Esa tarde nos detendríamos a ver el hermoso palacio del Panchen Lama – en realidad, todo un complejo de monasterios y templos - del que dejamos constancia gráfica, una constancia que señala como, en el Tíbet, existe más libertad religiosa que en otra parte cualquiera de China. Las gentes siguen depositando billetes en abundancia frente a las imágenes o en las manos de los lamas, unos lamas omnipresentes que lo mismo entonan salmodias, que vigilan los donativos o se entrenan para danzas rituales.
En unas horas, regresaremos, Dios mediante, a Beijing para luego dirigirnos a Guilin, al sur de China. Allí nos espera – aunque no lo sepamos – uno de los paisajes más hermosos de todo el globo. Pero todavía no hemos alcanzado tan bello lugar. Seguimos en el Tíbet y resulta, pues, indispensable realizar una reflexión final sobre lo que hemos contemplado estos días. No resulta difícil. El Tíbet es una muestra viva de que cualquier lugar del mundo sometido a una jerarquía religiosa es objeto de una maldición social y espiritual de terribles consecuencias.
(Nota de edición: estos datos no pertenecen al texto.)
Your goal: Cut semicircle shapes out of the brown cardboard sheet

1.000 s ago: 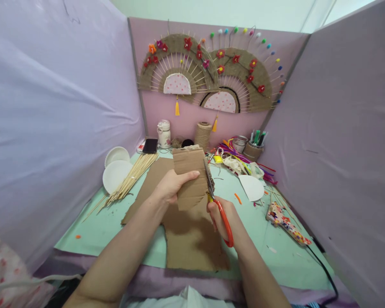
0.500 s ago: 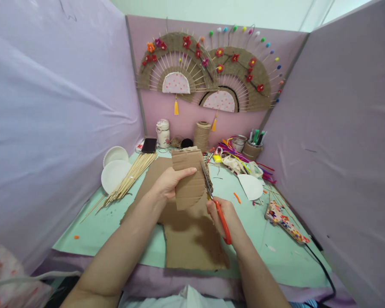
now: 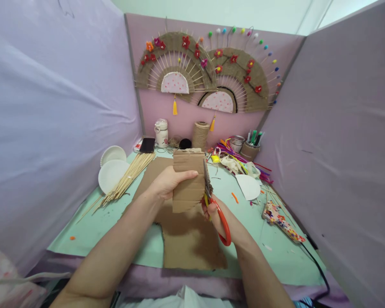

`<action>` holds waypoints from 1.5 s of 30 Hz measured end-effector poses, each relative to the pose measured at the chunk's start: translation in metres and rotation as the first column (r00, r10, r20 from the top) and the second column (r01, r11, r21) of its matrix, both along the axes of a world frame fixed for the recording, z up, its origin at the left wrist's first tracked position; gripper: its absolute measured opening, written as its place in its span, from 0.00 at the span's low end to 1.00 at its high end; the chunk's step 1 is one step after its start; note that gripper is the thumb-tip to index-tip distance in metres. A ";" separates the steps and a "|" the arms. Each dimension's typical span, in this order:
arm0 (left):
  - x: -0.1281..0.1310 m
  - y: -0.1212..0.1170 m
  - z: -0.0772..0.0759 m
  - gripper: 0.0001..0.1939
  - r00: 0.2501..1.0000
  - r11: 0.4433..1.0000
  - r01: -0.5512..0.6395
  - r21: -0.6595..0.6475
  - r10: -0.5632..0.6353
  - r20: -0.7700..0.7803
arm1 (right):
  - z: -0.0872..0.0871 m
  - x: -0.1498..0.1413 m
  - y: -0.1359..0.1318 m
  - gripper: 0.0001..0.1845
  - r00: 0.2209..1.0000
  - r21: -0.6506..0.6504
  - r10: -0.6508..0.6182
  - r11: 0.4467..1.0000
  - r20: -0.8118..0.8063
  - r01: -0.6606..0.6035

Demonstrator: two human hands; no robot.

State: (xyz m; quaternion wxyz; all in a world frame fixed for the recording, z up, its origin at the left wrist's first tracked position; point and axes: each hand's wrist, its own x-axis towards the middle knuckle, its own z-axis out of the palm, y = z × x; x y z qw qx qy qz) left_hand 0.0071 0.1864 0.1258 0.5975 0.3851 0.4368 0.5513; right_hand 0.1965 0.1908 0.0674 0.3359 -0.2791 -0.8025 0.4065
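My left hand [image 3: 170,182] grips a piece of brown cardboard [image 3: 188,192] by its left side, thumb flat across the front. The piece is held up, with a curved lower right edge. My right hand [image 3: 216,209] is closed around the handles of red-handled scissors [image 3: 223,224]. Their blades point upward along the right edge of the piece, where a ragged strip shows behind them. Below, a larger cardboard sheet [image 3: 192,248] lies on the table, partly covered by my arms and the held piece.
Bamboo sticks [image 3: 128,179] and white paper plates [image 3: 111,175] lie to the left. On the right are a white paper half-circle [image 3: 248,187], a flowered glue gun [image 3: 282,222] with a cord, and pipe cleaners [image 3: 231,149]. Twine [image 3: 200,134] stands behind; decorated fans [image 3: 176,60] hang on the back panel.
The scissors have opened a little and shifted against the cardboard's right edge. My left hand keeps its hold, and the cardboard has turned slightly.
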 end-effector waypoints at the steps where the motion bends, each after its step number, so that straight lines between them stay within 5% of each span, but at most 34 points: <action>1: 0.000 0.000 0.000 0.26 1.000 1.000 0.000 0.001 0.000 -0.001 | 0.000 0.001 0.000 0.36 1.000 -0.006 0.015 1.000 0.002 -0.015; 15: 0.003 -0.002 0.000 0.24 1.000 1.000 0.009 -0.015 -0.009 -0.025 | -0.001 0.009 -0.003 0.35 0.987 -0.183 -0.113 0.974 0.114 0.132; 27: 0.005 -0.005 0.003 0.24 1.000 0.999 0.017 -0.044 -0.018 -0.016 | 0.010 0.014 -0.005 0.25 0.969 -0.138 -0.150 0.974 0.198 0.179; 35: 0.007 -0.004 0.000 0.22 1.000 0.998 0.006 -0.061 -0.007 -0.023 | 0.001 0.015 0.003 0.25 0.961 -0.133 -0.184 0.968 0.205 0.214; 41: 0.002 0.002 0.000 0.22 1.000 1.000 0.015 -0.015 -0.015 0.010 | -0.004 0.016 0.002 0.25 0.962 -0.100 -0.171 0.976 0.212 0.195; 45: -0.002 0.002 -0.001 0.24 0.999 1.000 0.025 0.000 -0.025 -0.021 | -0.008 0.019 0.000 0.28 0.987 -0.117 -0.046 0.991 0.153 0.064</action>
Así es porque esa sobrecogedora tragedia no será percibida por muchos de los que la padecen hasta el punto de que incluso se jactarán orgullosos de la esclavitud que los encadena como si fuera el mejor de los destinos.
Cuando un pueblo renuncia a su libertad y a su capacidad de pensar con sensatez y deposita ambos dones maravillosos en manos de clérigos que les vacían los bolsillos, que modelan la educación sobre sus mentiras, que les enseñan que pertenecen a la única religión verdadera fuera de la cual no hay salvación, que les inculcan la conveniencia de someter la vida civil a la clerical en lugar de colocar un “muro de separación” entre ambas y que además les hacen tragar un relato del pasado falso, pero, supuestamente, glorioso, cuando todo eso sucede, ese grupo humano se ve condenado a ser atrasado y fanático, ciego y soberbio, cerrado y sectario. Creyendo injustificadamente ser lo mejor, gritará “vivan las ca´enas” cada vez que se lo digan sus clérigos y así serán víctimas de una plaga frente a la que resultan benévolas las que Dios envió sobre Egipto. Ciegos, ignorantes, reducidos a la miseria y soberbios, no serán sino esclavos de un poder religioso que los explota y encima hasta se sentirán dichosos por ser siervos y perseguirán sañudamente a los que se opongan a semejante vileza.
Al final, guste o no, para que el Tíbet haya podido salir balbuceante de su atraso de siglos ha sido precisa la reunificación con China – con todo su dolor anejo - y la marcha del Dalai Lama. El progreso ha sido – y es – muy notable. Sin embargo, como en otros lugares del mundo, el Tíbet sólo podrá avanzar realmente cuando, junto al avance material, experimente una revolución espiritual, aquella que Jesús definió como “adorar a Dios en espíritu y verdad” (Juan 4: 21-24), aquella que busca el propio Dios, aquella que no está vinculada a templos o ciudades sagradas, aquella que da realmente la libertad a los pueblos. Ese día no ha llegado para el Tíbet ni, lamentablemente, para muchos pueblos. Dios quiera que nos sea dado contemplarlo a lo largo de nuestras vidas.